Methods: This study involved 98 residents of a LTCF in Hiroshima City, Japan, aged between 55 and 101 years. Oropharyngeal swabs were collected and plated on screening media for ESBL-producing and carbapenem-resistant bacteria; isolates were identified and tested for antibiotic susceptibility; biofilm formation was tested in vitro; identification of epidemic clones were pre-determined by PCR; resistance genes, sequence types, and whole-genome comparison of strains were conducted using draft genome sequences. Demographic data and clinical characterisations were collected and risk factors analysed.
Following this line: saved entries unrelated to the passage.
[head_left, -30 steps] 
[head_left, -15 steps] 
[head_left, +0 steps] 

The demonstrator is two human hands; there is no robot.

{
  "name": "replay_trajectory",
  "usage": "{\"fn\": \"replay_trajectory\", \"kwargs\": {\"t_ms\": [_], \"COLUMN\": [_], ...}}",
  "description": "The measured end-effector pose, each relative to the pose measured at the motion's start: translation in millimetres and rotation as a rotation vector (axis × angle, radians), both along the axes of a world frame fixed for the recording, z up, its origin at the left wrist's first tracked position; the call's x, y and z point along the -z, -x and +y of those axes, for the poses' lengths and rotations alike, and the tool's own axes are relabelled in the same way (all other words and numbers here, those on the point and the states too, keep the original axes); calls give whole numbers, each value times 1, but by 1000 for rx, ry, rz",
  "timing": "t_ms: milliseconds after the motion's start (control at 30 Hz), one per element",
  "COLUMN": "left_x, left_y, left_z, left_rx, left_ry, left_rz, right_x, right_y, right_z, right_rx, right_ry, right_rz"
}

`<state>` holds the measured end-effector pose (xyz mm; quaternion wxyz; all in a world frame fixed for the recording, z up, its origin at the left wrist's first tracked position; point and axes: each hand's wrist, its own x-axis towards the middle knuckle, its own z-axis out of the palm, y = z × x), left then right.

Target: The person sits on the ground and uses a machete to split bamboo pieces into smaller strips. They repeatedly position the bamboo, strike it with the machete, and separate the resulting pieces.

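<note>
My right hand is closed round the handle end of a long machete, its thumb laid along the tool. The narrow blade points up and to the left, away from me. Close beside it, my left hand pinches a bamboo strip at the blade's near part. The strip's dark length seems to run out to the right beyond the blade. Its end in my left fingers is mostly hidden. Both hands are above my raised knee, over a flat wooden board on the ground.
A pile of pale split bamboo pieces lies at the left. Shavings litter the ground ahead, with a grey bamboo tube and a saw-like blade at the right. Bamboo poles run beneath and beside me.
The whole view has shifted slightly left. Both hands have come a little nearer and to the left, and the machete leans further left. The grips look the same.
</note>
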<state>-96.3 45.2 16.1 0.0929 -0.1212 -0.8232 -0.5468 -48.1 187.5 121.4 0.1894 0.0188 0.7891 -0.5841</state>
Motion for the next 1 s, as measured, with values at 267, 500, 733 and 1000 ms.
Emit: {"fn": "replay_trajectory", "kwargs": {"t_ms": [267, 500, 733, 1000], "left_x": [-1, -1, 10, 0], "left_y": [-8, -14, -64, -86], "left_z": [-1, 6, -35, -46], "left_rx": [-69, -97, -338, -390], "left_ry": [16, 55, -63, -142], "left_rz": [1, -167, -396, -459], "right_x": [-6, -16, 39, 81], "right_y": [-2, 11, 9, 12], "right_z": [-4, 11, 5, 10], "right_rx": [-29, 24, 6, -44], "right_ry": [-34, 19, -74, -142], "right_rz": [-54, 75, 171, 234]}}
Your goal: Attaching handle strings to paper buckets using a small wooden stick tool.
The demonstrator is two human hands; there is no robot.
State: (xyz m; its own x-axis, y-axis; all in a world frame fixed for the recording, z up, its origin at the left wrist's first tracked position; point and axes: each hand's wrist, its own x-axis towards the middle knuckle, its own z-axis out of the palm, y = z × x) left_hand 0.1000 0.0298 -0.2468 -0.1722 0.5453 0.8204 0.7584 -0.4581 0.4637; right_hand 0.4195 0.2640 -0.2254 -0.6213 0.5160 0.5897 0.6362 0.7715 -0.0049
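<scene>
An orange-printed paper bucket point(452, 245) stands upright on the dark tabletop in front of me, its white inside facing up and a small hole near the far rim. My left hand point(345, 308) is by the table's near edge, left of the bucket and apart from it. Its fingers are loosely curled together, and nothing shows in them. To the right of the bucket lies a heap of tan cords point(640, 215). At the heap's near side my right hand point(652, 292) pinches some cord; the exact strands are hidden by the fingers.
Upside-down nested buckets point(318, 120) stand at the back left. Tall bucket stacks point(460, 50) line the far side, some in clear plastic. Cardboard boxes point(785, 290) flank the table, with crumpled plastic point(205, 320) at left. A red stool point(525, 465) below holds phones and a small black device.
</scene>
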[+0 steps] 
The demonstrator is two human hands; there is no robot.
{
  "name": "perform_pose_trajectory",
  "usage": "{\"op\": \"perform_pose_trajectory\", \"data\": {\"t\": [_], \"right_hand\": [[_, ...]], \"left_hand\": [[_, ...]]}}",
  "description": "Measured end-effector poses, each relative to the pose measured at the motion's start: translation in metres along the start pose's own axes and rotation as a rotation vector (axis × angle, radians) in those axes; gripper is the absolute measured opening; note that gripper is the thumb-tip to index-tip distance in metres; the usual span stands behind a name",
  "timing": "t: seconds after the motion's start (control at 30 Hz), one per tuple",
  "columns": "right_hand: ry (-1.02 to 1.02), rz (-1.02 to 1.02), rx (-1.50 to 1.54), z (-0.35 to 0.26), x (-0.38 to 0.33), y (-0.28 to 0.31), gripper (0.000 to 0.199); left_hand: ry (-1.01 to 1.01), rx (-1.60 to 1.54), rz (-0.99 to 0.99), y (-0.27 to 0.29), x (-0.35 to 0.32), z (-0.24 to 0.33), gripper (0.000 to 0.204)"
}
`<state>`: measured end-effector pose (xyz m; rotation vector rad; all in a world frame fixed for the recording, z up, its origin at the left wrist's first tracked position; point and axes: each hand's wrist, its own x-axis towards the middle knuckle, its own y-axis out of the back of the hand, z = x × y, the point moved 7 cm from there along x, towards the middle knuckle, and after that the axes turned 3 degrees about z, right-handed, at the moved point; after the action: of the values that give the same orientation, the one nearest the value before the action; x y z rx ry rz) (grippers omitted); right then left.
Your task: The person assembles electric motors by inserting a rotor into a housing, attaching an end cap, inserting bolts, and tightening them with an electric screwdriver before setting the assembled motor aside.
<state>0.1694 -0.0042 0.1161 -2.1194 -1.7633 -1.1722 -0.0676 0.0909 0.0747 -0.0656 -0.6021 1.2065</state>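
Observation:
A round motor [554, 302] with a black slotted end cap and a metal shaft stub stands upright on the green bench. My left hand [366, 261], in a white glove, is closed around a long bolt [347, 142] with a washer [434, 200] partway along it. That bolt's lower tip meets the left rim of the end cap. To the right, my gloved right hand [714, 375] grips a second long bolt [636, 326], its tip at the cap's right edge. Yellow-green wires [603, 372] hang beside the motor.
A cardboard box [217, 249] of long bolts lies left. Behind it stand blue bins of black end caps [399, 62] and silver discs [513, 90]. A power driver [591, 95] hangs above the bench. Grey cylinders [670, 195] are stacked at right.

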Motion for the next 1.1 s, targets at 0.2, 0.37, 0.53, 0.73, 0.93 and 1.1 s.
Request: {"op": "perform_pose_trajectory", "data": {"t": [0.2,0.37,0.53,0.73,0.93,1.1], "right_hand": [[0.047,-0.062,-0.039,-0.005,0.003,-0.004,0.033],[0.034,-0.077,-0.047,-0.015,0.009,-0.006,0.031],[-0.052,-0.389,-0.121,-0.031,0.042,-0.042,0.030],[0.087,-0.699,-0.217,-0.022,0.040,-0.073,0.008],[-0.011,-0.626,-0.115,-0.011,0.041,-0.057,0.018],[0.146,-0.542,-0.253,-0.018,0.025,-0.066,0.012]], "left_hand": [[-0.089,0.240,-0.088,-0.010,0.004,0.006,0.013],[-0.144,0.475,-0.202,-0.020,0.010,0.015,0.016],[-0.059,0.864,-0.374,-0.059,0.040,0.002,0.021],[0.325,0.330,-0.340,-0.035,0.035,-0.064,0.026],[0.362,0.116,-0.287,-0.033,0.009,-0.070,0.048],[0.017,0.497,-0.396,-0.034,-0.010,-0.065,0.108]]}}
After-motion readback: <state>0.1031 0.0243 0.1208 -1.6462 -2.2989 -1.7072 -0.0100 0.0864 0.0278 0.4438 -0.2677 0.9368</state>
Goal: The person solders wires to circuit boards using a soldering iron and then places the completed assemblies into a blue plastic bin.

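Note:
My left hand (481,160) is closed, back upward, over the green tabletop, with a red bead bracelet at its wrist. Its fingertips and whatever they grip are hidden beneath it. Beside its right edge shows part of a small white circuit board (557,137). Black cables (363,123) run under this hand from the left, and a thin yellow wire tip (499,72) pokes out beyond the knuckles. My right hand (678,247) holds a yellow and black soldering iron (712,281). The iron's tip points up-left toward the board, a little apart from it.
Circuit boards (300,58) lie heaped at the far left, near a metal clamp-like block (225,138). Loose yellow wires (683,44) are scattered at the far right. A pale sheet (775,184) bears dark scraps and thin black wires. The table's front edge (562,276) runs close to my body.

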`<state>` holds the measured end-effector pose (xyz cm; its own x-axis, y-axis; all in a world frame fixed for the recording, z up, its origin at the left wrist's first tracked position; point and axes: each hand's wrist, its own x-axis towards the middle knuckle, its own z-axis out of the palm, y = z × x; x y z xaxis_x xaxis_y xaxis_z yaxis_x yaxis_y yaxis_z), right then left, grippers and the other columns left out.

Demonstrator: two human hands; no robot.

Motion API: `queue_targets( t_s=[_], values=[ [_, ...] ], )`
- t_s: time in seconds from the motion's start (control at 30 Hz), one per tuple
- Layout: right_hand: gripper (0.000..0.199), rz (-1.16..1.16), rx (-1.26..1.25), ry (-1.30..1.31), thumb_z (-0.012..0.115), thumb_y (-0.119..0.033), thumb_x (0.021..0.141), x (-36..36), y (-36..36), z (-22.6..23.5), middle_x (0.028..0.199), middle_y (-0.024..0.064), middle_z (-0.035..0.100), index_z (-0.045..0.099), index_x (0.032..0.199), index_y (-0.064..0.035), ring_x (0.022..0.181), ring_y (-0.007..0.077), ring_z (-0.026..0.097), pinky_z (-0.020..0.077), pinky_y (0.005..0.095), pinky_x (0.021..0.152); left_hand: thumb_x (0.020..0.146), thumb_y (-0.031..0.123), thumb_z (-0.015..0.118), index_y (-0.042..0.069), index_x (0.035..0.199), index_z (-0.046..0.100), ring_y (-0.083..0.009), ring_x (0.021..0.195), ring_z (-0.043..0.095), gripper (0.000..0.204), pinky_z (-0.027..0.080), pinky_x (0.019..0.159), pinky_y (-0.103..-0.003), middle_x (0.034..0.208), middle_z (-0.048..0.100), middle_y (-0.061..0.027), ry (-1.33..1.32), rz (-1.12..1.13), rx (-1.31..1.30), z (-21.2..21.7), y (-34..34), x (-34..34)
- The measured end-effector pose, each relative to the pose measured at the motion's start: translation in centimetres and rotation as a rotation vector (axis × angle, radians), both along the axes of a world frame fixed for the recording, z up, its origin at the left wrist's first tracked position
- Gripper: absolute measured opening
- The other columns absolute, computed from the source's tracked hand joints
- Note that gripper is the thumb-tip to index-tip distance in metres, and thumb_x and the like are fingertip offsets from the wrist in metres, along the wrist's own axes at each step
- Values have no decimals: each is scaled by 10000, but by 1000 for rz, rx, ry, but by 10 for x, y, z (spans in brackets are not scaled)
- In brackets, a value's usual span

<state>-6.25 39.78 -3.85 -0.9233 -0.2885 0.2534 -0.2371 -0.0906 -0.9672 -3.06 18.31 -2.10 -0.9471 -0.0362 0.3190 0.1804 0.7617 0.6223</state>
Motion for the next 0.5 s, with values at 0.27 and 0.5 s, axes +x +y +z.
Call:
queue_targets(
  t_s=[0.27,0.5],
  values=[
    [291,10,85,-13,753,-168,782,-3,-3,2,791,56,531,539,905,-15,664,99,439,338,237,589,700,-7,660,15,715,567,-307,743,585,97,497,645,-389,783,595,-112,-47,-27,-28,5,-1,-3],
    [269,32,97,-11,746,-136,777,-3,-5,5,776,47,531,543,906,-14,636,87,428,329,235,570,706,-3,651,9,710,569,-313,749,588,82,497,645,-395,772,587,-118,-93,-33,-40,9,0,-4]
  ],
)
Results: Fifty-four strains from 38% of the residents grew on screening media and comprised predominantly of Acinetobacter spp. (35%), Enterobacteriaceae spp. (22%), and Pseudomonas spp. (19%). All Escherichia coli isolates carried CTX-M-9 group and belonged to the phylogroup B2, O25:H4 ST131 fimH30 lineage. Six Acinetobacter baumannii isolates presented identical molecular characteristics and revealed more biofilm production than the others, strongly suggesting their clonal lineage. One Acinetobacter ursingii isolate displayed extensive resistance to various ß-lactams due to multiple acquired resistance genes. One Pseudomonas aeruginosa isolate showed exceptional resistance to all ß-lactams including carbapenems, aminoglycosides, and a new quinolone, showing a multidrug-resistant Pseudomonas aeruginosa (MDRP) phenotype and remarkable biofilm formation. Genome sequence analysis revealed this isolate was the bla_IMP-1-positive clone ST235 in Japan. Strokes (cerebral infarction or cerebral haemorrhage) and percutaneous endoscopic gastrostomy tubes were recognised as risk factors for oral colonisation by ARB in the LTCF residents.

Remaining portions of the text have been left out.